_GOAL OF THE EXERCISE_. Within the listing below, locate all lines containing the word "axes". Copy each one.

_INPUT DATA_.
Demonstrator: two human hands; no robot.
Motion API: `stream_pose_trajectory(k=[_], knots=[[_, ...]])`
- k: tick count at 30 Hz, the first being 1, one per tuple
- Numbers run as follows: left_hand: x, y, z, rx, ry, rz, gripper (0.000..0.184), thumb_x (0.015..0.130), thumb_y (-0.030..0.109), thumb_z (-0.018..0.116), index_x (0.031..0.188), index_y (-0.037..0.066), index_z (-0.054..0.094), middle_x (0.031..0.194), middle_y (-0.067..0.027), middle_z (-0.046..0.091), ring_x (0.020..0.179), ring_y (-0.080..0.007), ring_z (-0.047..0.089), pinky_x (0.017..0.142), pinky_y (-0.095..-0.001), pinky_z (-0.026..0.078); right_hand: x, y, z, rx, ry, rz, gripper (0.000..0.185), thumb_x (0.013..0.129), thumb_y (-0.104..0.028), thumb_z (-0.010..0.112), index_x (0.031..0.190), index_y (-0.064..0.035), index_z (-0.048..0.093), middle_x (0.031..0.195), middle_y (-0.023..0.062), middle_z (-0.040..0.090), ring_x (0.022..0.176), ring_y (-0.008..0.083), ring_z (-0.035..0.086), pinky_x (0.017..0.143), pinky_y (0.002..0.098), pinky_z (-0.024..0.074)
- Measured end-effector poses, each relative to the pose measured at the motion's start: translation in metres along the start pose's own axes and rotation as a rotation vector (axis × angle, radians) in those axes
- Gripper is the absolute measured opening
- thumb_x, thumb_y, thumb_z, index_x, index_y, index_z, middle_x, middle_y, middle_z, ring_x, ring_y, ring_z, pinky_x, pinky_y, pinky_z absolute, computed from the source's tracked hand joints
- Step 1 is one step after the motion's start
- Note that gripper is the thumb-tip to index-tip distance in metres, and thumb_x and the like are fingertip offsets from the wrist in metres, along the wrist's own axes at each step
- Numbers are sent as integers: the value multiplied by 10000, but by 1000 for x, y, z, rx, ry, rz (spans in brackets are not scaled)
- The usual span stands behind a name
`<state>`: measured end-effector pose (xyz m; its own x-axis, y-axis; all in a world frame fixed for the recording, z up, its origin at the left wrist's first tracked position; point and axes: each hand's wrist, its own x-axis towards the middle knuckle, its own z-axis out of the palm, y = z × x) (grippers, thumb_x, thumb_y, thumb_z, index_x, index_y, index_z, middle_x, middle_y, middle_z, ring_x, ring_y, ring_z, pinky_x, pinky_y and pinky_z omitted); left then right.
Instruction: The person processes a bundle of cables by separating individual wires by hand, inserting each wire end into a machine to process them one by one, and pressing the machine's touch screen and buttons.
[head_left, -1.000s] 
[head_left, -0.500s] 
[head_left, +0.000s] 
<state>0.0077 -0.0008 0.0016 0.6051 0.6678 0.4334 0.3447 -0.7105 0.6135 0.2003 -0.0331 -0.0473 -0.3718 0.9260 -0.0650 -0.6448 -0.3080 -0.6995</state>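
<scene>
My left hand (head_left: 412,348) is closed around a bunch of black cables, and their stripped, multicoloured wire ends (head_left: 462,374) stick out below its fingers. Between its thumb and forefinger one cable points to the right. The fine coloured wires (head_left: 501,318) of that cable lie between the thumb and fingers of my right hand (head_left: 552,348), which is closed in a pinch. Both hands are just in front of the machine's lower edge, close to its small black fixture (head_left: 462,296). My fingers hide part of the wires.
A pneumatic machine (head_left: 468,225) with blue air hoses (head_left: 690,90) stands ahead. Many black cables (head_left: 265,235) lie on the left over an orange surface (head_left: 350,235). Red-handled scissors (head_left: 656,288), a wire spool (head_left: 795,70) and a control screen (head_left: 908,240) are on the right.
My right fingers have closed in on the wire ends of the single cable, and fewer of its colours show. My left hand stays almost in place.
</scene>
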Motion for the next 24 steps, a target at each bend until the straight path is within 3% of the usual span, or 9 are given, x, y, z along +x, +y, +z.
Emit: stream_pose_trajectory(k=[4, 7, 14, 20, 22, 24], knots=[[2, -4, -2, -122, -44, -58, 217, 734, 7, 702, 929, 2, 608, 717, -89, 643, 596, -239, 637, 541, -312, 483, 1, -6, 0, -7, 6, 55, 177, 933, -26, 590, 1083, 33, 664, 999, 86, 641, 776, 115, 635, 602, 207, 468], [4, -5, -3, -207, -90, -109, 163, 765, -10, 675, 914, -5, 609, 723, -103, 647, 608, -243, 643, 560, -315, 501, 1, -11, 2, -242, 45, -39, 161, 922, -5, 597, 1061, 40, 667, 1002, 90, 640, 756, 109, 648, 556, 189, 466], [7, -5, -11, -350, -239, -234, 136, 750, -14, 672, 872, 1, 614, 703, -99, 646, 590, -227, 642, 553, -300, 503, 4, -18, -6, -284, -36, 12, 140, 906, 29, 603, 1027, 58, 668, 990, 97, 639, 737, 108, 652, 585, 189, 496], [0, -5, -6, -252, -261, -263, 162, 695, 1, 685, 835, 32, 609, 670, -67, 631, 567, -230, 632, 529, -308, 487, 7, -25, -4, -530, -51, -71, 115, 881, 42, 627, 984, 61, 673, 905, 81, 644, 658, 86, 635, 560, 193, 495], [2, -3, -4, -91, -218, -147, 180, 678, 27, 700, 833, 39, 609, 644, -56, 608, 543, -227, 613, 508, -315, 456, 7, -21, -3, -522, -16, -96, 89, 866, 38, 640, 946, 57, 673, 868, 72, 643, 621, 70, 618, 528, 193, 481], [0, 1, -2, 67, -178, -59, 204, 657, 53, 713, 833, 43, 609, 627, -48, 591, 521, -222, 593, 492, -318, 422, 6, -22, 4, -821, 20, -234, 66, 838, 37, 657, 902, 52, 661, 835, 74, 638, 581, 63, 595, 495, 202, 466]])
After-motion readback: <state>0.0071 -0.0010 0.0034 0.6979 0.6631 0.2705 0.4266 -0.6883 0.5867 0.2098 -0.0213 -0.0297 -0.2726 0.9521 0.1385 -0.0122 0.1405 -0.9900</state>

_TASK RESPONSE_.
- Measured end-effector poses, each relative to the pose measured at the motion's start: translation in metres along the start pose's own axes and rotation as a rotation vector (axis × angle, radians) in those axes
- Note that gripper is the thumb-tip to index-tip distance in metres, and thumb_x and the like are fingertip offsets from the wrist in metres, along the wrist's own axes at each step
`<state>`: measured end-effector pose (xyz m; its own x-axis, y-axis; all in a world frame fixed for the recording, z up, its origin at the left wrist's first tracked position; point and axes: each hand's wrist, its own x-axis towards the middle knuckle, its own z-axis out of the palm, y = z × x) (grippers, thumb_x, thumb_y, thumb_z, index_x, index_y, index_z, middle_x, middle_y, middle_z, ring_x, ring_y, ring_z, pinky_x, pinky_y and pinky_z omitted); left then right.

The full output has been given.